That's a hard one to measure. At one point it was the measure of my fear and I fear much less then I did. At one point it was learning to listen to the battles raging within with out striking out in harm. What now, T says I am not as separated so I can't deal with one horrific thing after another and then move on. Can't just keep filling the tank to bursting. Doc sayd same thing. But I am less functional, I can't remember stuff, my hands shake, I have a lot of physical pain.
Am I better then I was way back when? yes probably because I am not so afraid, am more secure in my relationships. I have had the experience of crying till my guts leak out and I am safe in that moment of sobbing and experiencing OLD pain.
I measured my worth by my work a lot. I also measured my worth by the way I and others treated the most devalued people in our culture. If I were good and kind and caring then it meant someone should have been that way for me.
I am officially in my middle age crisis. It is about my value, what I have been told my value is, what I believe. It is about that I can't keep taking in more and more pain and puzzles of lives to solve and get crap back at work for it.
It is about wanting to do the job well enough to get validation and love. That's the biggest ouch. Validation and love, yes at times, no at times. But I have always given my heart.
I have been in bed for days really, eating next to nothing. I was thinking that I would have my nurse friend get me a bunch of masks so I coula walk outside without triggering asthma in the cold. I think I want to be alone a lot and I thinK I need to be active in my body.

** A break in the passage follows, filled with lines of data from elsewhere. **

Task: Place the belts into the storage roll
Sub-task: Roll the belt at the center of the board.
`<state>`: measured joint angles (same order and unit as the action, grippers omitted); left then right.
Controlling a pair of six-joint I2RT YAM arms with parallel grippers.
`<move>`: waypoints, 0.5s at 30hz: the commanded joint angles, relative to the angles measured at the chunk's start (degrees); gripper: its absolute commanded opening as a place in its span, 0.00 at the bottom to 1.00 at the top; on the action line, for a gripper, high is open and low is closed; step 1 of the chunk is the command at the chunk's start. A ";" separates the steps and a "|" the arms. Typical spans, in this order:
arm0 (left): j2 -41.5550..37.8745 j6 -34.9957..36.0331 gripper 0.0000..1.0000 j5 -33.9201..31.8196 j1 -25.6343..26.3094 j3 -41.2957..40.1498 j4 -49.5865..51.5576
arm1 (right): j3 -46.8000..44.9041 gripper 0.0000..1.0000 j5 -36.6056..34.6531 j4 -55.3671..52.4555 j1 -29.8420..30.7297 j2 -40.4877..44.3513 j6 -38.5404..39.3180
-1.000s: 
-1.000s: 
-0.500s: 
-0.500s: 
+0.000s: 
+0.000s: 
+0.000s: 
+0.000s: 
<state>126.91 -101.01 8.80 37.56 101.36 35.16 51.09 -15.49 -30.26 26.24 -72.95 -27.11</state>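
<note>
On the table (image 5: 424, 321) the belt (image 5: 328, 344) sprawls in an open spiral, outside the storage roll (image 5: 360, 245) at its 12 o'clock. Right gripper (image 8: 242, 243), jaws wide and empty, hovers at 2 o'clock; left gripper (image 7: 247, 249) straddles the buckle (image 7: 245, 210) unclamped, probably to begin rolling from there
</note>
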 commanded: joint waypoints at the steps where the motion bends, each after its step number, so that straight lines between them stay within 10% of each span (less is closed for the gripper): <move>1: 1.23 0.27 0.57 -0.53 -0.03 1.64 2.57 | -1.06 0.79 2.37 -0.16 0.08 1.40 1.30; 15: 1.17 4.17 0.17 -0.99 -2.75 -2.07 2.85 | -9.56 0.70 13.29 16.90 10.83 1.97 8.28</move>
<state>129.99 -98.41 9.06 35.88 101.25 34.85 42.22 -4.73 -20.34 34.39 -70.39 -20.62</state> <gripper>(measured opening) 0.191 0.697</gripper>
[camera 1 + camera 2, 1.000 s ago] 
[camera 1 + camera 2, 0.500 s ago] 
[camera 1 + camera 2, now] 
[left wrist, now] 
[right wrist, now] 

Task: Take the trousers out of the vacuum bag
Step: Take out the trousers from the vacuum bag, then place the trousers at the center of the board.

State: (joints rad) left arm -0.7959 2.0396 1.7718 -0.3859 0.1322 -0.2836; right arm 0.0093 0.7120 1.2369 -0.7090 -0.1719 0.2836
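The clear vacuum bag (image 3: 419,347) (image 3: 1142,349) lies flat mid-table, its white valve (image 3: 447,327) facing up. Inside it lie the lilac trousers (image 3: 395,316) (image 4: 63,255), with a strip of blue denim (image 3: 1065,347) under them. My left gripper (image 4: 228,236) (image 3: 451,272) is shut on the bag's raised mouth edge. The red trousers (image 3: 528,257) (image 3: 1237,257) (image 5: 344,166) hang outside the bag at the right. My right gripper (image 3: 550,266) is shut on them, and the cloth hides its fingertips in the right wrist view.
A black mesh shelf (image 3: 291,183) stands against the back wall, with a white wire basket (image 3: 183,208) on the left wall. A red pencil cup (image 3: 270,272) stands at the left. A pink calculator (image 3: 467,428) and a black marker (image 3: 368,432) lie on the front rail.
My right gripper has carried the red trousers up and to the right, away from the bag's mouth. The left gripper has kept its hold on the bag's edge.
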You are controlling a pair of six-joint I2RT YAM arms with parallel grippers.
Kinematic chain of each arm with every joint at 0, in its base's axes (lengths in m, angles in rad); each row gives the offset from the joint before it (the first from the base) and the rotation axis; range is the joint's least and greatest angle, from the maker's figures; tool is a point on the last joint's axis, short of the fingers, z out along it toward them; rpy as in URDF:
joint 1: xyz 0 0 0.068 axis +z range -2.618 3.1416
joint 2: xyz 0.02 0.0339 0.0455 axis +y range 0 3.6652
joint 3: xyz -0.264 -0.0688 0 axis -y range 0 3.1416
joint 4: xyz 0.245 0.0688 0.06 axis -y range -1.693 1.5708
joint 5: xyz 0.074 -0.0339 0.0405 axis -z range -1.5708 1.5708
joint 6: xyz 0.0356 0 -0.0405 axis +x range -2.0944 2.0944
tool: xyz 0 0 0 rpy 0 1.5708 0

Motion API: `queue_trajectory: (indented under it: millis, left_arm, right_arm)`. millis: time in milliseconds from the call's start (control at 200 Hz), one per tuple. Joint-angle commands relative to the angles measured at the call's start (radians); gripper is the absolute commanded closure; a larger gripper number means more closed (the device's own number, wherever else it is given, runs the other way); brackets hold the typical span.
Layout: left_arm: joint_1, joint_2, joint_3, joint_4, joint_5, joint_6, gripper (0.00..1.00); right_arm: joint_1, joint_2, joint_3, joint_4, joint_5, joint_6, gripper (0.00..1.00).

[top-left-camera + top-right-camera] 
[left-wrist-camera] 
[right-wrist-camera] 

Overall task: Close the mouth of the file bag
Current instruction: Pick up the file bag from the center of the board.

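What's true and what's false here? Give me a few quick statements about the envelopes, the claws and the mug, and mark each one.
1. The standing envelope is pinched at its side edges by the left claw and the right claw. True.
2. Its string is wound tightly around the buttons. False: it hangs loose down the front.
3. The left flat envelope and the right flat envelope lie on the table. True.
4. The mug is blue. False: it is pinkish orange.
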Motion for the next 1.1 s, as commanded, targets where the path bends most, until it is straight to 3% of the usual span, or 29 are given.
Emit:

I have not been able to figure out the retirement stuff, I have two agencies that have my money and it is invested in long term goals. I want to know if I can rol it over to a different form of tax deferred account and borrow against it? I want to borrow to pay hubbie's restitution off. I want to pay the loan for son's tuition off, I want to pay off a credit card, buy my oil, get my friend's woodstove, and a few cords of wood.Property taxes, Maybe even a roof. So many things I just don't know.
I can live with unemploy for a while if all of these above are paid. My spouse makes a whopping $24,000 a year. I am greatful my kids have grown up before this occured.
I am in pain by the woman, the director who wrote me the letter. I am going to try to scan to word or something. I would like opionions on the whole thing.
We had figured that with my employment, all of our debts were paid in 5 years, including motgage. My unemploy cant pay the mortgage.
Wish I could speak to these people in person so I would know what to do. The money people I mean.
I have so much anxiety. Need more clonazapam, forgot to pick it up for two days.
I thought I could do a little travel, like small things, seeing a cous. Most of all I think I want to walk. Walk everywhere, just walk, look, see, enjoy, maybe see. And someday start my felting again with all of my lovely new ideas. Just no juice yet.
Money people anywhere? I don't even know if I have money to mail my daughter a package tomorrow. I will have to call the bank.
My daughter, I want to go see her. I am feeling afraid of driving with my exhaustion and confusion so a bus sounds good. I could stay at my friend's not too far away.
I am so very sad right now. I have lost a big part of my life and it was done in a way that I feel like I finally realized I am but one peice in the works and it can be taken out and replaced. All of my work matters only to those who have died with my assistance, and to me. Maybe a few family members here and there.
I have been wanting to simplify. I can do that. Less need of cars and gas, more homemade food though I am not eating again. More time to hang clothes, no dryer. More time to have a home instead of a house. What would that look like for me? How would it feel?
Geez I am struggling here. It has gotten so bad that I am going to have my son climb the roof and hook up the antenna wire so I can use my router again. I want to see Christmas specials.
And where will my baby be at Christmas? I am not christian, but it is a day of family and feast and light and joy of togetherness and warmth. She has not wanted to be part of Judaism either so I guess the whole thing is up to her. Miss my child. Miss my other child who has a restraining order on me, miss me dead daughter. I tried to find her old soft after ski boots for the youngest tonight, only found one.
I could mumble forever. I can't really give anything to anyone right now except my warmth of feeling. Peace everyone.